ELTAYEB: It’s certainly not government policy. We’re in line with government goals on FDI, mobility and electrification, and that’s helped a lot. We’ve gotten a lot of support from government institutions. We’re certified as safe and road-ready by the main regulatory bodies and there’s a lot of credit due to the ministers of industry and finance. They’re being really forward-thinking and progressive in how they’re helping build a local EV industry.

One of our biggest challenges was dealing with the China container crunch. We had huge issues getting our stuff to Egypt. It was like something from a comedy: Ex-Intel, GM, and MIT people trying to move stuff from port to port around the world, trying desperately to find a way to get it to Egypt.

Another interesting challenge is that there’s not a lot of capital out there in the world looking to invest in technology in Egypt. New tech investors go to Munich and Boston and San Francisco.

Luckily for us, we met Albert Wenger from Union Square and the teams at Algebra and Wamda and the Oman Technology Fund. What we’re doing is really different, but they understood what we were doing and put their money where their mouths were despite it being so unusual to fund deep tech in Egypt. Other investors were super-excited, but kept coming back to “Why Egypt?” We wanted to show that you can do this in Egypt.

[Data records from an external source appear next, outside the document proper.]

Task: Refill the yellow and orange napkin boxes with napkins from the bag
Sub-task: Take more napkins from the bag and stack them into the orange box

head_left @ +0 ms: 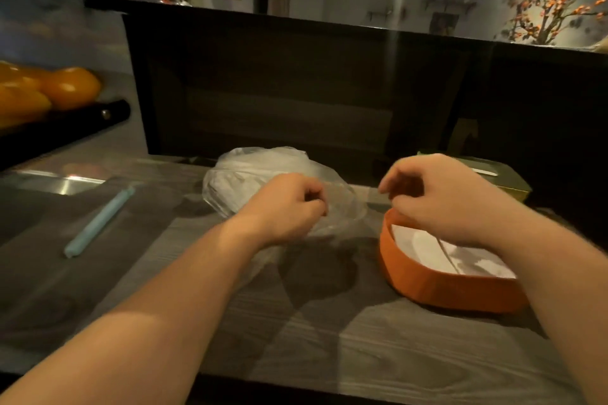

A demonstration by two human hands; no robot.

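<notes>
A clear plastic bag [250,174] with white napkins inside lies on the grey wood-grain counter [329,339], against the dark back panel. My left hand [286,204] rests on the bag's near end, fingers curled and pinching the plastic. An orange napkin box [444,289] stands open at the right with white napkins [427,253] in it. My right hand [437,194] hovers over the box's far rim, fingers curled; whether it grips the bag's plastic or anything else I cannot tell. The yellow napkin box [503,177] sits behind that hand, partly hidden.
A pale blue rod [98,223] lies on the counter at the left. Oranges [42,89] sit on a black shelf [65,128] at far left. A tall dark panel [296,92] closes off the counter's back edge.
</notes>
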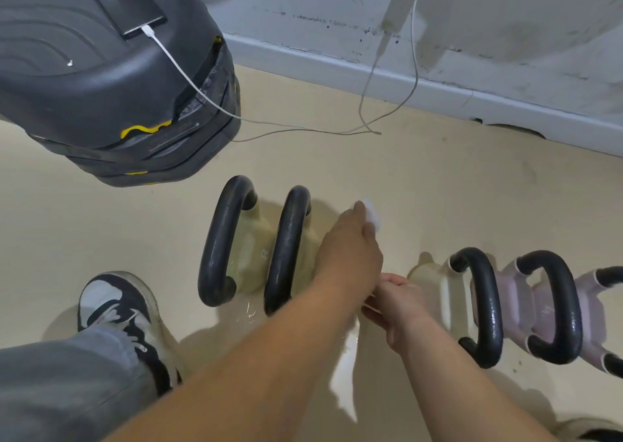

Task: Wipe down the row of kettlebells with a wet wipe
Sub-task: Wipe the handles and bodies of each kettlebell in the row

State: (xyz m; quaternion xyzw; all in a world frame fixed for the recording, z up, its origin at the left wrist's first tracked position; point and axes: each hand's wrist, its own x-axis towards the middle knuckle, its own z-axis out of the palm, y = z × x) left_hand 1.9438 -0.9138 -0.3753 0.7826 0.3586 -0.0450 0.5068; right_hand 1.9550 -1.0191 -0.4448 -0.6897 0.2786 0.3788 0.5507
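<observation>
One black stack of step boards (84,81) fills the upper left, standing on the beige floor (472,189). Five kettlebells with black handles stand in a row across the floor. Two cream ones, the first cream kettlebell (219,239) and the second cream kettlebell (286,246), are close together on the left. After a gap come the third cream kettlebell (485,307), just beside it a lilac kettlebell (556,307), and a fifth kettlebell (606,273), also lilac and cut off by the right edge.

Two bare arms reach in from below. The left hand (350,253) lies over the right flank of the second cream kettlebell and grips one white wet wipe (371,217), which sticks out past the fingertips. The right hand (401,303) has curled fingers in the gap, near the left forearm; whether it holds anything I cannot tell.

One black-and-white shoe (114,307) stands lower left. One dark phone (126,3) lies on the stack with one white cable (188,81) plugged in.
</observation>
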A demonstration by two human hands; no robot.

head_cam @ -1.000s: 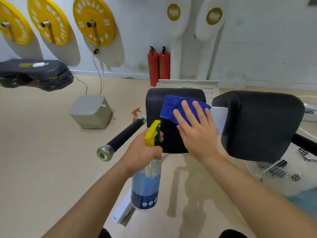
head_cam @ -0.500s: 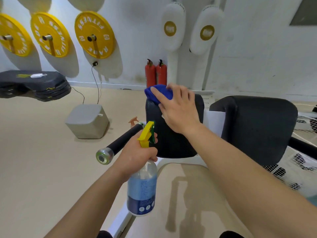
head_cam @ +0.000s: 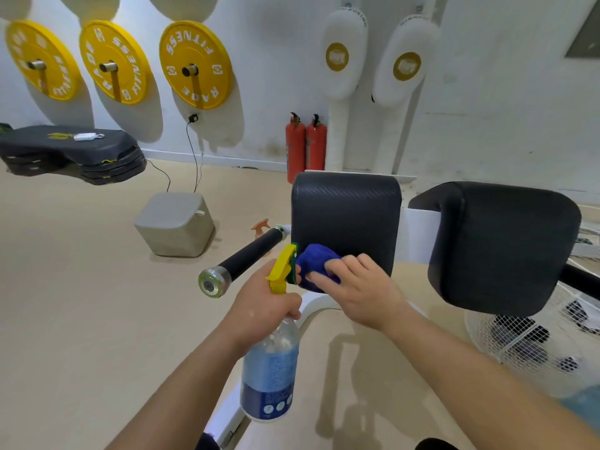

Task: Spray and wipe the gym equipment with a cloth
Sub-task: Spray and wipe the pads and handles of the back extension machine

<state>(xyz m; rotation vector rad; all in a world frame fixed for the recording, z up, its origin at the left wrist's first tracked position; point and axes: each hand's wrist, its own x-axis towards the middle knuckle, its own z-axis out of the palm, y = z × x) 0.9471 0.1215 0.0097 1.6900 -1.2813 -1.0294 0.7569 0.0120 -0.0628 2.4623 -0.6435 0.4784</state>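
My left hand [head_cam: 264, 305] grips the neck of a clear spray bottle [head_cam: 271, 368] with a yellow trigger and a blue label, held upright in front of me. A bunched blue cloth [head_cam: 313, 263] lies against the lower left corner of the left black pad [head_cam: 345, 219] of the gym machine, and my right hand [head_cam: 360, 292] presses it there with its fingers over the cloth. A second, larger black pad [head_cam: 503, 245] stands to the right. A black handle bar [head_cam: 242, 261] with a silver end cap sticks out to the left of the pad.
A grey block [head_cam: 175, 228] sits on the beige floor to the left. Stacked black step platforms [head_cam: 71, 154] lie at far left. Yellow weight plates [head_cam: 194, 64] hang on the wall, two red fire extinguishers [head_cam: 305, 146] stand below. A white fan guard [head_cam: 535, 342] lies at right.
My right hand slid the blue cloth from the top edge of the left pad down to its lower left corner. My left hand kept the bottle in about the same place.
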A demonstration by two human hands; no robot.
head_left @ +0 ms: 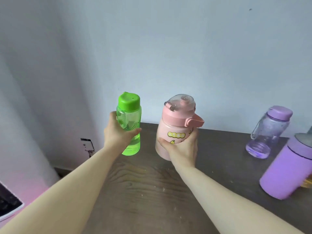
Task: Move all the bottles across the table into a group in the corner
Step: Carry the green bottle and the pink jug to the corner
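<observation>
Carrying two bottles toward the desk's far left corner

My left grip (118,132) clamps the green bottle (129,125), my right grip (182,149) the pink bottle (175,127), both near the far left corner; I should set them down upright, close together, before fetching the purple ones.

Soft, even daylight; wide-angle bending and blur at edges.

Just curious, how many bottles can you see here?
4: a green bottle in the left hand, a pink bottle in the right hand, two purple ones at right. More may lie outside view.
</observation>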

E: What’s next for you on the fundraising front?

We’re far beyond the “Why Egypt’ questions, I think. For our next round we’ll be raising capital to go regional and we’ve had a great set of larger scale investors that are lining up to write much bigger cheques.

E: Okay, let’s backtrack a bit. What’s your origin story?

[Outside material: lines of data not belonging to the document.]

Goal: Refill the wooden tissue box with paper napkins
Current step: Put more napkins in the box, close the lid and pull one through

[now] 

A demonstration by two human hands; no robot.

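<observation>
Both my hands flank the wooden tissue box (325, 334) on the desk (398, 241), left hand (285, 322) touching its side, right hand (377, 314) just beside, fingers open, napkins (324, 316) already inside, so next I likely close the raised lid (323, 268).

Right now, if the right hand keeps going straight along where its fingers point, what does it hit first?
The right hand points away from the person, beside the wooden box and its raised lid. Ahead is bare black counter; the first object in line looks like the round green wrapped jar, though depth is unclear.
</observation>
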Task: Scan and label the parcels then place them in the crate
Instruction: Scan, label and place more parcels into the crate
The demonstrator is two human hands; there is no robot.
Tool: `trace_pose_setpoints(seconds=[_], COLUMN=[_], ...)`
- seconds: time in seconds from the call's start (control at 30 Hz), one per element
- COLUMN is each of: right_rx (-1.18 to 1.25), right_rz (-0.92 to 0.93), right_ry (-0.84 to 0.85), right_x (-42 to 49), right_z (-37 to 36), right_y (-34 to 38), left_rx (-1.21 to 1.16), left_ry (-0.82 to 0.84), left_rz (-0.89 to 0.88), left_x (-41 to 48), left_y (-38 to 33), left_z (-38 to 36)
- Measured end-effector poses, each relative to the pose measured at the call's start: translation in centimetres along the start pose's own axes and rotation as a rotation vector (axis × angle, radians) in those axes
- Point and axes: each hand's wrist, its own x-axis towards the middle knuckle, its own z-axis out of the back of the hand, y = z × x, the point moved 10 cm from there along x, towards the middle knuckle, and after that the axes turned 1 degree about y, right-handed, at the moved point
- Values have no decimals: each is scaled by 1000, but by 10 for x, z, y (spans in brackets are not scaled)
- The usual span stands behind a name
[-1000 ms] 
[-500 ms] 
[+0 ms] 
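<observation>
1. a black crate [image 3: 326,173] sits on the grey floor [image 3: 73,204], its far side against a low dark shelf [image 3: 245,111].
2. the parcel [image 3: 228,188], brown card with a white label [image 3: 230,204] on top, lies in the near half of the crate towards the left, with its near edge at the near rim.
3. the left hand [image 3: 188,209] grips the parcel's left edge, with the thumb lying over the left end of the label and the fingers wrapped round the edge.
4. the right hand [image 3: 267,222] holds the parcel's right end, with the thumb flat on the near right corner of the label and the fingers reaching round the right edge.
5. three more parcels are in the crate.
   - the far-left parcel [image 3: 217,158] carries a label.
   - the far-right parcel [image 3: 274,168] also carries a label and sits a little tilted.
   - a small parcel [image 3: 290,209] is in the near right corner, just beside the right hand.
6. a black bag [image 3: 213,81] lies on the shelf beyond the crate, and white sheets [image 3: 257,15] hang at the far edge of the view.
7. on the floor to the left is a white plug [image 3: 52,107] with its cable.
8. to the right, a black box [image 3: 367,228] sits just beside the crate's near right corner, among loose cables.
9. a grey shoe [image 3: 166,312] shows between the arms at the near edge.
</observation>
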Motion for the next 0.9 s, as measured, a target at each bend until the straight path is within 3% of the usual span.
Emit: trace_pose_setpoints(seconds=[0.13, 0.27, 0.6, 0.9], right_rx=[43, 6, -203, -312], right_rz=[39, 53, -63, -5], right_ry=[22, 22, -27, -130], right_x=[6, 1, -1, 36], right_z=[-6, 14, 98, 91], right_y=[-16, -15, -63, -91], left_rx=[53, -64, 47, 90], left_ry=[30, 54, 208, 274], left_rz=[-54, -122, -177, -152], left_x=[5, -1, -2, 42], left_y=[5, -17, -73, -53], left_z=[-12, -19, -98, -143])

ELTAYEB: My co-founder and CTO, Amr Helmy (LinkedIn) have known each other for about 20 years. We share a best friend, which is a great way to get to know someone well enough to start a company with them. And we both went to Cairo U before getting PhDs abroad, so we have a lot of shared experience.

In 2019, we started asking a question the sent us down the rabbit hole: Why aren’t there EVs everywhere in Egypt? Across emerging markets? I was coming from Form Energy, a US battery startup founded by the former vice-president of Tesla — Form raised USD 350 mn in capital — and Amr had a really promising career on the faculty at Zuweil University. He’s a PhD in semiconductor design from Grenoble University and an alumnus of Intel. Our vice-president of engineering, Sherif Nassef (LinkedIn) was VP of manufacturing at GM and then worked with Schneider Electric.

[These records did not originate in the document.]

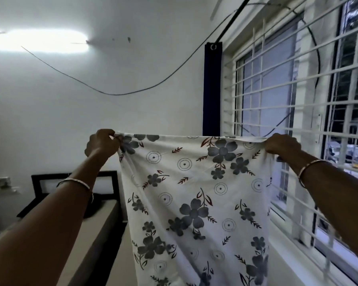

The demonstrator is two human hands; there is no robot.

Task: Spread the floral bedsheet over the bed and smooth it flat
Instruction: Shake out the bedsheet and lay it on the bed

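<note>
A white floral bedsheet (194, 203) with grey flowers hangs in front of me, held up by its top edge. My left hand (102, 144) pinches the upper left corner. My right hand (281, 144) grips the upper right corner. The top edge is stretched taut between both hands at chest height, and the cloth drops out of view at the bottom. The bed (87, 244), a bare mattress with a dark headboard (114, 182), lies low on the left, partly hidden by my left arm and the sheet.
A barred window (298, 100) fills the right side, with a dark blue curtain (212, 89) bunched at its left edge. A cable (112, 93) sags across the white wall. A wall socket (3, 182) sits at the left near the bed.
</note>
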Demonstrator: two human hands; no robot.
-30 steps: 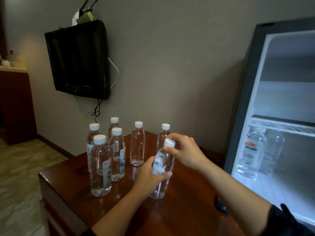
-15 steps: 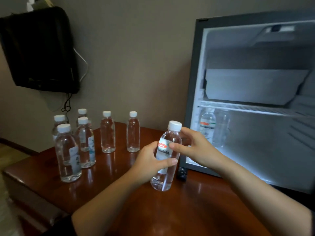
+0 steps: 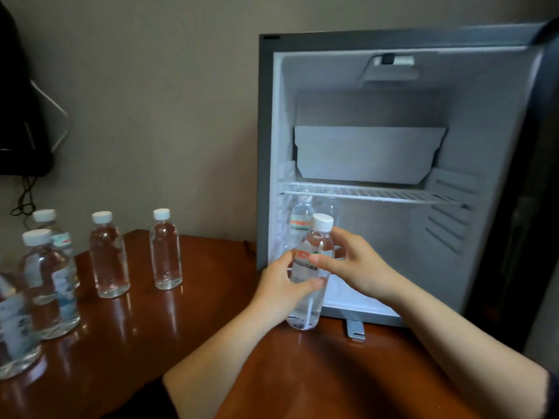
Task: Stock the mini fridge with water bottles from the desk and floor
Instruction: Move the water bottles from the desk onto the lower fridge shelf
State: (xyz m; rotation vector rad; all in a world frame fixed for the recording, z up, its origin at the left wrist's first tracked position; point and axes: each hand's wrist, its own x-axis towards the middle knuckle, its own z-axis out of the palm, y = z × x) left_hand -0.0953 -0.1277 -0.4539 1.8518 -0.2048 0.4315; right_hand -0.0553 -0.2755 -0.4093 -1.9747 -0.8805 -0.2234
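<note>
Head view: left hand [image 3: 278, 293] and right hand [image 3: 355, 267], fingers [image 3: 321, 261] curled, grip water bottle [image 3: 303, 313] at mini fridge [image 3: 263, 146] threshold.

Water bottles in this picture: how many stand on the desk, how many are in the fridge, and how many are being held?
Desk bottles: 5, one cut off at the left edge
Fridge bottles: 2
Held bottle, in left hand and right hand: 1
Total: 8
</note>
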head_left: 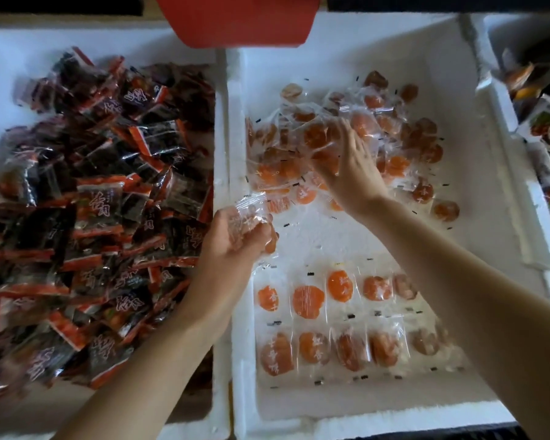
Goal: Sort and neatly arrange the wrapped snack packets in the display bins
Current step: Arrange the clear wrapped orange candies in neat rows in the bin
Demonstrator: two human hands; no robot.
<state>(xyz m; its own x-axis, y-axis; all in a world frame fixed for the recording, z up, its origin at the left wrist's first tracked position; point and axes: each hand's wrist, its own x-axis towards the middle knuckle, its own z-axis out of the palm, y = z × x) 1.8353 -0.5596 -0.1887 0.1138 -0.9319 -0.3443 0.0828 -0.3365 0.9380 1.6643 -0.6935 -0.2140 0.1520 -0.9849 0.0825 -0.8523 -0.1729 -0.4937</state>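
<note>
gripping clear packets (250, 214) in curled left hand (235, 241) fingers; right hand (354, 174) fingers spread flat on the loose orange pile (315, 134) beneath them; neat rows (308, 301) nearer than the fingertips.

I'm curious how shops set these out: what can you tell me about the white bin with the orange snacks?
The white bin looks like thick foam, rectangular. Inside, two neat rows of wrapped orange snacks lie near, a loose heap far. The right hand touches the heap; the left hand holds packets at its left edge.

dim, uneven light | wrapper glare | soft blur | wide-angle edge bending
</note>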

To this day, one of our biggest successes as a business was convincing Sherif to join us last year after a decade at GM, where he led engineering and manufacturing on so many vehicles dominating Egypt before he managed the expansion of Schneider’s manufacturing facilities in Badr City.

Shift has one of those Silicon Valley-style garage origin stories: We literally started in the corner of a friend’s warehouse.

E: And you? Where were you before Shift?

ELTAYEB: I have a PhD in chemical engineering from MIT and led business development as employee number eight at Form.